Ricordiamo solo che Bill Gates ha fondato Microsoft a vent’anni, Steve Jobs ha fondato Apple a 21, Page e Brin ne avevano 25 quando hanno dato vita a Google. I giovani come linfa e speranza di una qualità della vita che il nostro mondo di adulti ha reso quasi impraticabile, per il dominante piccolo cabotaggio: il politichese, il sindacalese, lo scolastichese, il burocratese, l’occorrese, ecc.



Mi viene da riprendere, proprio a commento di questa situazione, una vecchia lettera che Pierluigi Celli, direttore generale della Luiss ed ex direttore della Rai, scrisse anni fa al proprio figlio: “Figlio mio, stai per finire la tua università. (…) Questo Paese, il tuo Paese, non è più un posto in cui sia possibile stare con orgoglio. (…) Ti conosco abbastanza bene per sapere quanto sia forte il tuo senso della giustizia, la voglia di arrivare ai risultati, il sentimento degli amici da tenere insieme. (…) Ecco, guardati attorno. Quello che puoi vedere è che tutto questo ha sempre meno valore in una società divisa, rissosa, fortemente individualista, pronta a svendere i minimi valori di solidarietà e di onestà, in cambio di (…) carriere feroci fatte su meriti inesistenti. (…) Questo è un Paese in cui nessuno sembra destinato a pagare per gli errori fatti… Per questo, col cuore che soffre più che mai, il mio consiglio è che tu, finiti i tuoi studi, prenda la strada dell’estero. Scegli di andare dove ha ancora un valore la lealtà, il rispetto, il riconoscimento del merito e dei risultati. (…) Tu hai diritto di vivere diversamente, senza chiederti, ad esempio, se quello che dici o scrivi può disturbare qualcuno di questi mediocri che contano, col rischio di essere messo nel mirino, magari subdolamente, e trovarti emarginato senza capire perché. (…) Preparati comunque a soffrire. Con affetto, tuo padre”.

Parole dure, che sembrano negare una benché minima speranza. Ma parole che fanno pensare e che io vorrei interpretare non in termini ultimativi, ma come la denuncia di un rischio mortale: l’inedia (spirituale, intellettuale, esistenziale), l’indifferenza, la mediocrità come valore dominante nella politica, nella vita relazionale, nel mondo economico, nella ricerca dei valori chiave della vita.

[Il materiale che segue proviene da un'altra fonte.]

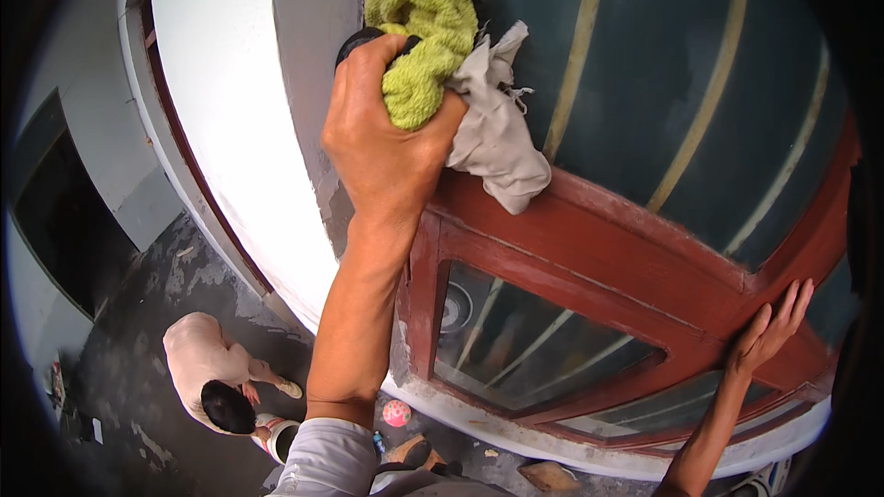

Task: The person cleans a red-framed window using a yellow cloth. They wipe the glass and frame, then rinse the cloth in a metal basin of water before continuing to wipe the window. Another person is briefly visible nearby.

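Observation:
My left hand (pixel 394 131) is raised high at the window's left side, its fingers closed around a bunched yellow-green terry cloth (pixel 428 27). A greyish-white rag (pixel 501 131) hangs beside it, over the upper edge of the red wooden window rail (pixel 587 241). Something black shows at my fingertips, partly hidden by the hand and cloth. My right hand (pixel 773 328) rests against the red frame at the lower right, fingers apart and holding nothing. Glass panes (pixel 642 69) with pale vertical bars behind them lie above and below the rail.
At the lower left, another person (pixel 207 373) bends over a white bucket (pixel 280 438) on the dark ground. A pink ball (pixel 396 413) lies near the wall's foot. White wall (pixel 221 83) stands left of the window, and a dark doorway (pixel 69 214) opens at the far left.

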`<state>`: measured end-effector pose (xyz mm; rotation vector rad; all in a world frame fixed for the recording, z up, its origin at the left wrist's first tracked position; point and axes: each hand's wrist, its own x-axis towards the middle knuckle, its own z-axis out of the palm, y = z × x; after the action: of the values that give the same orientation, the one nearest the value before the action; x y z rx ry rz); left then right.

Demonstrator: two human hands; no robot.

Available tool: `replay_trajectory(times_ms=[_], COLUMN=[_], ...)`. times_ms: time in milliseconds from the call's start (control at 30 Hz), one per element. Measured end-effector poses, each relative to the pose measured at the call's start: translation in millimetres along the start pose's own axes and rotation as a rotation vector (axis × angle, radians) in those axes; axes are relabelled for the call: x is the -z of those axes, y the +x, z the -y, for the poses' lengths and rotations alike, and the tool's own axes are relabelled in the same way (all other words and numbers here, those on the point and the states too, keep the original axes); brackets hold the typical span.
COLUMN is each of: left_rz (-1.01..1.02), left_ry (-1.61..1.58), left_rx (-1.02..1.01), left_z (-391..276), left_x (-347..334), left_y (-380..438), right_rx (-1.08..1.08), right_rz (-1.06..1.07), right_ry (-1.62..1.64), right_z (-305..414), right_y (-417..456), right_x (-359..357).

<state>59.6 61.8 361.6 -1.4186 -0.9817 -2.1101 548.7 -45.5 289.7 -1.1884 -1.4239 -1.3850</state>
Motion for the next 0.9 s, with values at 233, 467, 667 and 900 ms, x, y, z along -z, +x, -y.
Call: replay_trajectory(times_ms=[233,467,667,900], left_rz=[0.128,-0.056,0.061,0.126], left_ry=[0.105,-0.001,0.058,0.125], left_rx=[0.196,-0.077,0.092,0.278], left_z=[36,-8,10,39], left_x=[69,-5,22,64], left_y=[-165,-30,-96,-222], right_rx=[-0.023,0.003,-0.002,-0.006], right_rz=[-0.022,-0.022,0.000,-0.015], right_ry=[0.024,0.029,0.043,0.031], right_z=[12,7,13,11], right_y=[4,7,4,6], right_x=[-2,3,3,1])
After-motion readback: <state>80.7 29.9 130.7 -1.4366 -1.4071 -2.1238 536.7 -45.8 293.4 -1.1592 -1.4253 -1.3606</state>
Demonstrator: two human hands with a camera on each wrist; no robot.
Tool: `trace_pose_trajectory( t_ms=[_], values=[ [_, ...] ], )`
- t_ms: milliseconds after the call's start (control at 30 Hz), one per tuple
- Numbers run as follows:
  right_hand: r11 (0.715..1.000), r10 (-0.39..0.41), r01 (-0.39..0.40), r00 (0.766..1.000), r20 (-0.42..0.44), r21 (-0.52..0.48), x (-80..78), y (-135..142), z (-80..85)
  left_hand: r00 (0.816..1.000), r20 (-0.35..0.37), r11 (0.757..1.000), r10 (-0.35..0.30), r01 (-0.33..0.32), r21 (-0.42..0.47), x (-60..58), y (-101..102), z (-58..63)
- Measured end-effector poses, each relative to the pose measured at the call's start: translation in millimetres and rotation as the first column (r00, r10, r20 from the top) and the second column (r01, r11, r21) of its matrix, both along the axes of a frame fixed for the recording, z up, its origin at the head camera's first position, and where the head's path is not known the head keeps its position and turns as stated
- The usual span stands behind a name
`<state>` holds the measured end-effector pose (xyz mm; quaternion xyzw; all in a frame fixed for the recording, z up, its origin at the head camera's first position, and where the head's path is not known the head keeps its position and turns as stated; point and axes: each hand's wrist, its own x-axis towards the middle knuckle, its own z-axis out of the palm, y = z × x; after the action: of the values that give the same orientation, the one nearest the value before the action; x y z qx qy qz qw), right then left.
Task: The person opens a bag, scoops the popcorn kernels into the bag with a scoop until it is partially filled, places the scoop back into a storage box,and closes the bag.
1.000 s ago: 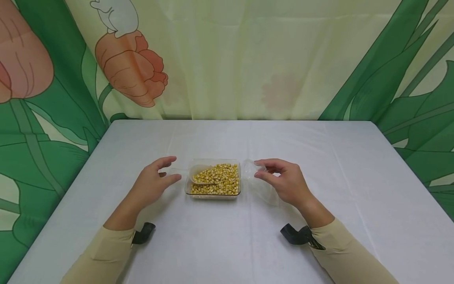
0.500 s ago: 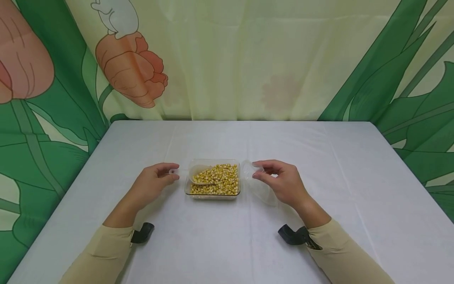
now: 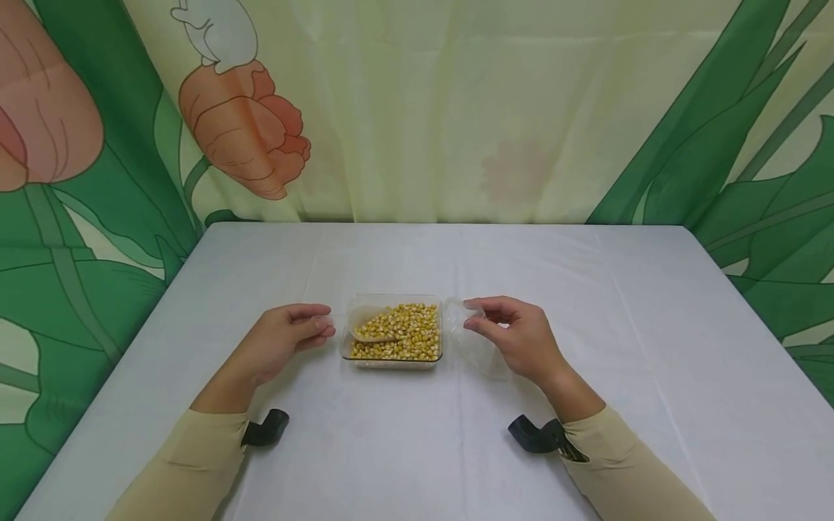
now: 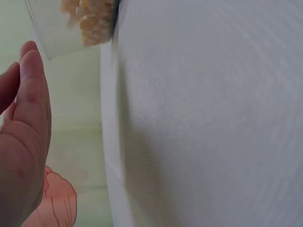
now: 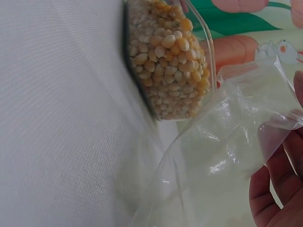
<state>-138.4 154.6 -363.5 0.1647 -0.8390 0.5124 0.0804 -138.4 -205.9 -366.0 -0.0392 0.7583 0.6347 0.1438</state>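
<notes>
A clear rectangular container point(image 3: 391, 364) full of yellow corn kernels point(image 3: 413, 333) stands mid-table. In it lies a translucent scoop point(image 3: 362, 314), its bowl partly filled with kernels and its handle pointing left. My left hand point(image 3: 276, 344) pinches the end of that handle between thumb and fingers, just left of the container; the fingers mostly hide the grip. On the other side, my right hand point(image 3: 524, 333) pinches a clear plastic bag point(image 5: 222, 127) by its upper edge. The bag hangs wrinkled beside the container's right wall, with its mouth toward the container.
A white cloth point(image 3: 391, 449) covers the table. Behind it hangs a curtain point(image 3: 417, 108) printed with flowers and leaves. Each sleeve carries a black wrist mount, such as the left mount point(image 3: 266, 428).
My left hand, open beside the scoop handle a second ago, has come in and pinched it. The right hand has shifted very slightly left with the bag.
</notes>
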Motion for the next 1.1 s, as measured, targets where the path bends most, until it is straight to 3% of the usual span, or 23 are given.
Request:
trace_pose_trajectory(
  t_ms=[600,1100],
  values=[
    [0.999,-0.009,0.009,1.000,0.011,-0.042,2.2,0.8,-1.6,0.994,0.105,0.970,0.017,-0.043,0.241,-2.6,-1.3,-4.7],
    [0.995,0.006,-0.006,1.000,0.009,-0.102,1.3,1.2,-6.1,0.986,0.164,0.952,0.026,-0.074,0.297,0.3,-0.2,-1.5]
  ],
)
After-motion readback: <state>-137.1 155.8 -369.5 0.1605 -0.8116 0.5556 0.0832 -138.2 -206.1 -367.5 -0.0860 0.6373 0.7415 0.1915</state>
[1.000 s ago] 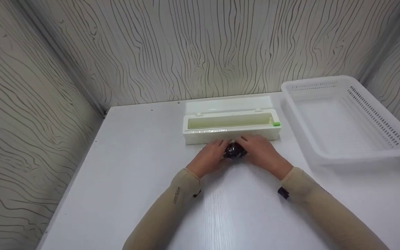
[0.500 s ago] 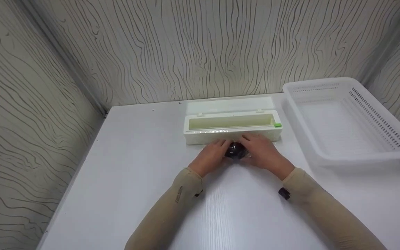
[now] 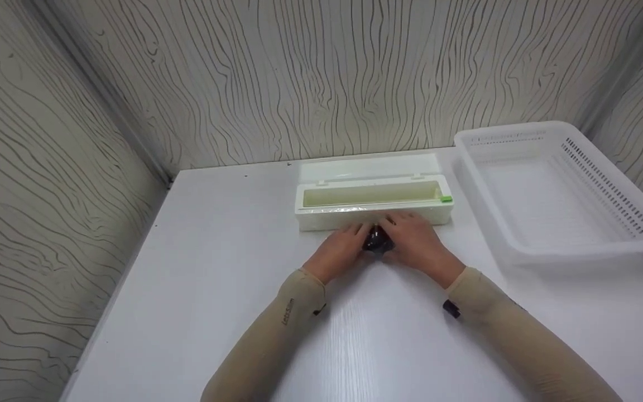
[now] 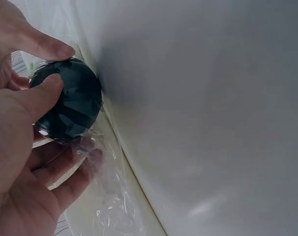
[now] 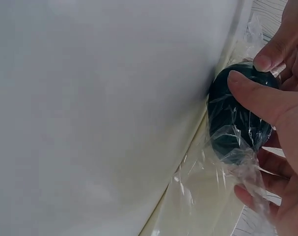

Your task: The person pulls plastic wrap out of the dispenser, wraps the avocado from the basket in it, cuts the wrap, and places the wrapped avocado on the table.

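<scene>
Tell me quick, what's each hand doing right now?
Left hand: holding the dark round thing, with clear film around it.
Right hand: holding the same thing from the other side.

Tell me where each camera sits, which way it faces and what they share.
Head: worn on the head, facing forward and down at the white table, open white box and white basket; left hand, right hand and beige sleeves show.
Left wrist: faces the dark round object in clear film; both hands show partly.
Right wrist: faces that object too; both hands show partly.
Shared: the two wrist views both show the object with both thumbs on it.
</scene>
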Action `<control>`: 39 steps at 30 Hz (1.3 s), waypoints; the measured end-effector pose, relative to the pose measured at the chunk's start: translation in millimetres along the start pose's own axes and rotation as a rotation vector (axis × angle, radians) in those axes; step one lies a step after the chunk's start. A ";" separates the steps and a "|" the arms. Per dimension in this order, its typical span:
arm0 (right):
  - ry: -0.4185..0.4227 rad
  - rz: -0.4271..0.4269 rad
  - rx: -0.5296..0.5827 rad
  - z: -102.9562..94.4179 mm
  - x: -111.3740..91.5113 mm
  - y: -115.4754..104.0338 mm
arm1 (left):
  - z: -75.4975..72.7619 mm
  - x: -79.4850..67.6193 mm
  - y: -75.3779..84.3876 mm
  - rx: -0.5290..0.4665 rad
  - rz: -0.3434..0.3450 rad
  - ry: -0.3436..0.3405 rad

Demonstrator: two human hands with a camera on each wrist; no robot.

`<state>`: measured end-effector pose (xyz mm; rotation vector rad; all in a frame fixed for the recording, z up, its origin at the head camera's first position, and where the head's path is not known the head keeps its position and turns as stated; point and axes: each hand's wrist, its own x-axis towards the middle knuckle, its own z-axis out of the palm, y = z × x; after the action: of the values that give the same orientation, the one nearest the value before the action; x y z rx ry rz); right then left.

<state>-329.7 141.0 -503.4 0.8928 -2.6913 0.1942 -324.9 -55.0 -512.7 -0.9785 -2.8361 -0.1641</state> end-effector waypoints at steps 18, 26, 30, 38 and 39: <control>0.002 -0.018 0.005 4.6 2.0 5.7 | 2.3 -3.1 -2.9 -0.012 -0.018 0.017; -0.004 -0.020 0.013 4.2 1.5 7.2 | 0.2 -10.6 -3.1 -0.064 -0.074 -0.032; -0.004 -0.028 0.003 4.3 1.5 8.7 | -0.9 -12.6 -2.7 -0.062 -0.090 -0.070; -0.017 -0.048 0.003 0.1 0.9 8.6 | -6.1 -13.4 -2.6 -0.029 -0.096 -0.123; -0.019 -0.049 0.007 -0.2 0.8 8.6 | -6.2 -13.4 -2.7 -0.024 -0.094 -0.125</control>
<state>-335.4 147.5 -503.2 0.9668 -2.6846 0.1846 -315.5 -66.2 -509.0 -0.8902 -3.0033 -0.1524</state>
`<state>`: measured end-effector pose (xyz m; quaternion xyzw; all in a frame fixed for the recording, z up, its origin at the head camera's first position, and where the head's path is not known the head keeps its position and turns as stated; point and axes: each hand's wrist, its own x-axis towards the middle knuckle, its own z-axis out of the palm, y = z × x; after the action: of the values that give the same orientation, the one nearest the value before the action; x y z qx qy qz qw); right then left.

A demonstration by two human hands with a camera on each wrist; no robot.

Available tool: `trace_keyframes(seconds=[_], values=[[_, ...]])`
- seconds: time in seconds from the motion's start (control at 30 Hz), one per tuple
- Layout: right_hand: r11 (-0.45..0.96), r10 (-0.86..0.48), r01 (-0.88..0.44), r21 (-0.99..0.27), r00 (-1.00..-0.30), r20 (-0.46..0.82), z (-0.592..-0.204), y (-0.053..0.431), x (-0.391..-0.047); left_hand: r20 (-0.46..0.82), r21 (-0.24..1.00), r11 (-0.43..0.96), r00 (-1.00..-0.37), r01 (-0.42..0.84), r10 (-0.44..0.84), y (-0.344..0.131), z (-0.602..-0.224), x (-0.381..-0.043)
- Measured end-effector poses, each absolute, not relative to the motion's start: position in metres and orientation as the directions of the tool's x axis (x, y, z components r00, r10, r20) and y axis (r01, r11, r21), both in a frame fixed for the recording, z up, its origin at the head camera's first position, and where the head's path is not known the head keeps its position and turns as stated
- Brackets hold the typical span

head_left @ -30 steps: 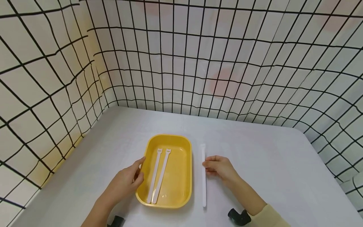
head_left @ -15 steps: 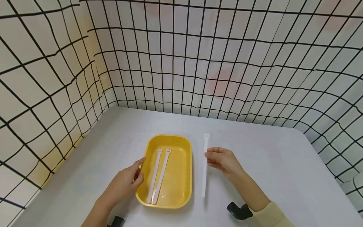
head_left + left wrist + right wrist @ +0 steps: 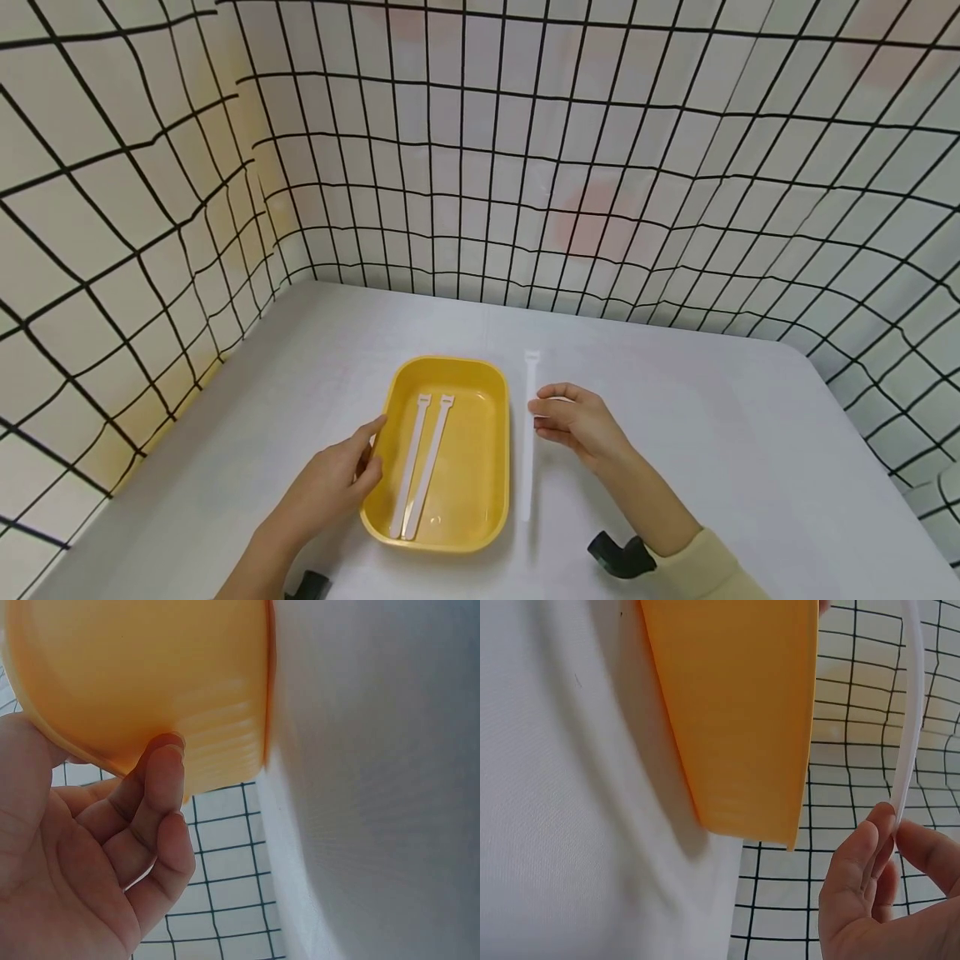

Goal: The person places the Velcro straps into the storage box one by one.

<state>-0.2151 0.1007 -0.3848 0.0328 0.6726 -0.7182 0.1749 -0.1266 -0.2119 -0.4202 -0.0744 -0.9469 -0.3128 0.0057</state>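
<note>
A yellow tray sits on the table, with two white cable ties lying side by side inside it. My left hand holds the tray's left side. In the left wrist view, curled fingers touch the tray's outer wall near the rim. Just right of the tray, my right hand pinches another white cable tie between thumb and fingers. This tie hangs above the table, its slotted head pointing away. The right wrist view shows it bending slightly upward from the fingertips.
A white cloth covers the table. Black wire mesh stands along the back and sides, with pale sheeting behind it. Dark wrist-worn pieces show near both forearms.
My right hand has lifted the cable tie off the table, moved it away from me, then slightly left towards the tray. My left hand and the tray stay put.
</note>
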Motion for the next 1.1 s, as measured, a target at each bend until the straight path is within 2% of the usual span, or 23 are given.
trace_keyframes(seconds=[1.1], values=[[-0.061,-0.312,0.322,-0.945,-0.905,-0.289,-0.388,0.057,-0.217,0.088,0.600,0.779,-0.983,0.180,0.160,-0.214,-0.419,-0.126]])
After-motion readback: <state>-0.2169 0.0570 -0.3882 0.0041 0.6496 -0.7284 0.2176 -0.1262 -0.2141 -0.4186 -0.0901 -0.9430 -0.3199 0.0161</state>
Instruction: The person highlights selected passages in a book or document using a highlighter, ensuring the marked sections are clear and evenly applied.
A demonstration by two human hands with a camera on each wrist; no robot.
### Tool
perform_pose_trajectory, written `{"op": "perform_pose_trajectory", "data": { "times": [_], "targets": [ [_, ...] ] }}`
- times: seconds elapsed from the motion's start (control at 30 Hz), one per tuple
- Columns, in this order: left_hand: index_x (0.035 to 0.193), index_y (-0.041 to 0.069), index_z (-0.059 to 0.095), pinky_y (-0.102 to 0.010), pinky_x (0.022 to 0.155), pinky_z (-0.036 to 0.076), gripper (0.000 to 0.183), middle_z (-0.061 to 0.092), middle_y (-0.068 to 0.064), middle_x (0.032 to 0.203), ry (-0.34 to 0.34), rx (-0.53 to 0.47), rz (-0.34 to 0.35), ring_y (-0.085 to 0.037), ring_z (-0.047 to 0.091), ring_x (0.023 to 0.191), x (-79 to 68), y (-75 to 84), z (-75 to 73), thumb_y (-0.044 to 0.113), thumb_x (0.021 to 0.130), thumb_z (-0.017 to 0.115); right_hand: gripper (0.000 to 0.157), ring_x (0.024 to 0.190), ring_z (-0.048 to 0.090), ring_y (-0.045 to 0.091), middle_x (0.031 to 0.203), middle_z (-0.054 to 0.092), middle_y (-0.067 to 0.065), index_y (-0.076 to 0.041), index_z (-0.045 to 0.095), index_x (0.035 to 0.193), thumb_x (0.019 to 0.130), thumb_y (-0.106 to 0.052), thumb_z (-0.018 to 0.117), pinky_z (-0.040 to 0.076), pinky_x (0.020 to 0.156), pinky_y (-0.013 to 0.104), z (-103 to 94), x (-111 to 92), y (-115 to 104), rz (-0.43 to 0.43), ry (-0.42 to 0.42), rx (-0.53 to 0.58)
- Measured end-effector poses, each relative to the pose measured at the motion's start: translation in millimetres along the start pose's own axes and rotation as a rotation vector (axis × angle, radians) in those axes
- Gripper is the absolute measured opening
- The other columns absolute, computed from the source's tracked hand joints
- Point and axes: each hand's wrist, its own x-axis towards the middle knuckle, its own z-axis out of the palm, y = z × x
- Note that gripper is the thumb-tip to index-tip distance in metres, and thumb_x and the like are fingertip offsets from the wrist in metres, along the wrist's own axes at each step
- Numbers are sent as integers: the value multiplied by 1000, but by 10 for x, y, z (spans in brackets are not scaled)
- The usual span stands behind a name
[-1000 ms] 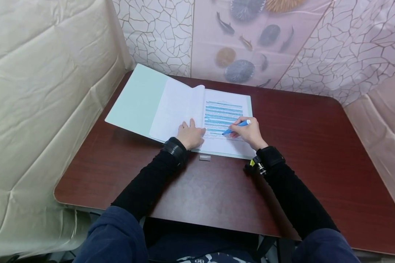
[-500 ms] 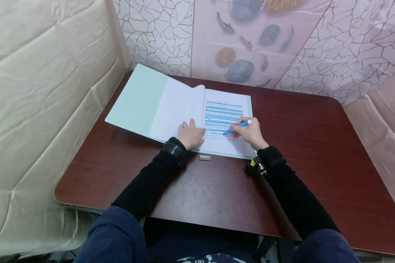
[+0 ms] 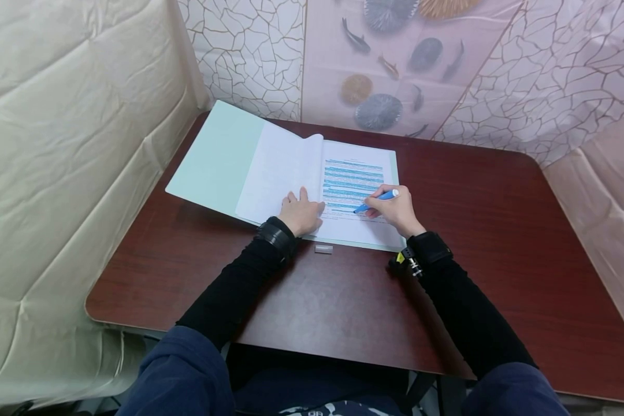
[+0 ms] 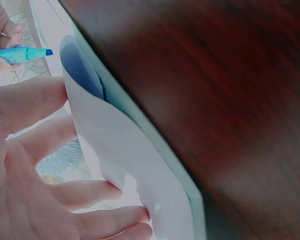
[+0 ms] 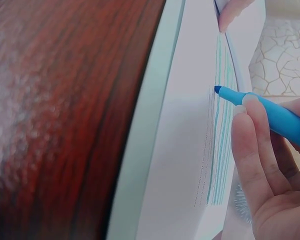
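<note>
A pale green folder [image 3: 213, 159] lies spread on the table, with white sheets inside. Many lines of the printed page [image 3: 359, 231] on its right side carry blue highlighting. My right hand [image 3: 397, 211] pinches a blue highlighter [image 5: 285, 119], its dark chisel tip right at a line of print below the blue bands. Fingers spread, my left hand [image 3: 301, 215] rests on the turned-over sheet [image 3: 278, 164] near the fold. That sheet curls up beside the fingers in the left wrist view, and the left thumb reaches the edge of the printed page.
Just in front of the folder lies a small grey block [image 3: 323, 249] on the dark red-brown table [image 3: 499, 242]. A patterned cloth [image 3: 249, 58] hangs behind the table, and a cream cloth [image 3: 73, 173] hangs along its left side.
The highlighter tip has slid slightly to the right along a line of print, carried by my right hand. My left hand and the folder keep their places.
</note>
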Motion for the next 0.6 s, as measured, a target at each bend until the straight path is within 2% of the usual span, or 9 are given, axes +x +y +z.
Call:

I giovani italiani sono oggi penalizzati da una società bloccata. Piegata su se stessa. Incapace di valorizzare tutto il proprio capitale umano. Incapace di riconoscere il merito e premiare i molti talenti.

Ai nostri giovani migliori possiamo offrire solo la fuga verso altri Paesi? Verso, cioè, realtà capaci di non fermarsi all’anagrafe, a considerare l’anzianità di servizio come unico valore nel lavoro? Vorrei solo richiamare, invece, la comune responsabilità. Al di là di destra e sinistra, di questo o quel politico, del gioco della reciproca demonizzazione. Una responsabilità che domanda impegno personale, anzitutto, per uno stile di vita essenziale e centrato sul merito, disposto all’auto-aiuto solidale, ma senza scorciatoie assistenzialiste.

Ma la nostra responsabilità ci dice anche qualcos’altro: se i giovani ne hanno l’opportunità, ben venga lo studio od un periodo di lavoro all’estero. Per allargare lo spettro, ma anche per un ritorno  di qualità nella nostra Italia, dopo qualche tempo. L’acqua fresca non fa mai male, perché costringe gli stagni delle varie caste a ripulirsi dal fetore comportamentale prodotto dalle abitudini consolidate.

Quale futuro, in fondo, noi siamo in grado di consegnare ai nostri figli, ai giovani d’oggi? Reali pari opportunità, o frammenti, meglio, briciole di libertà-responsabilità?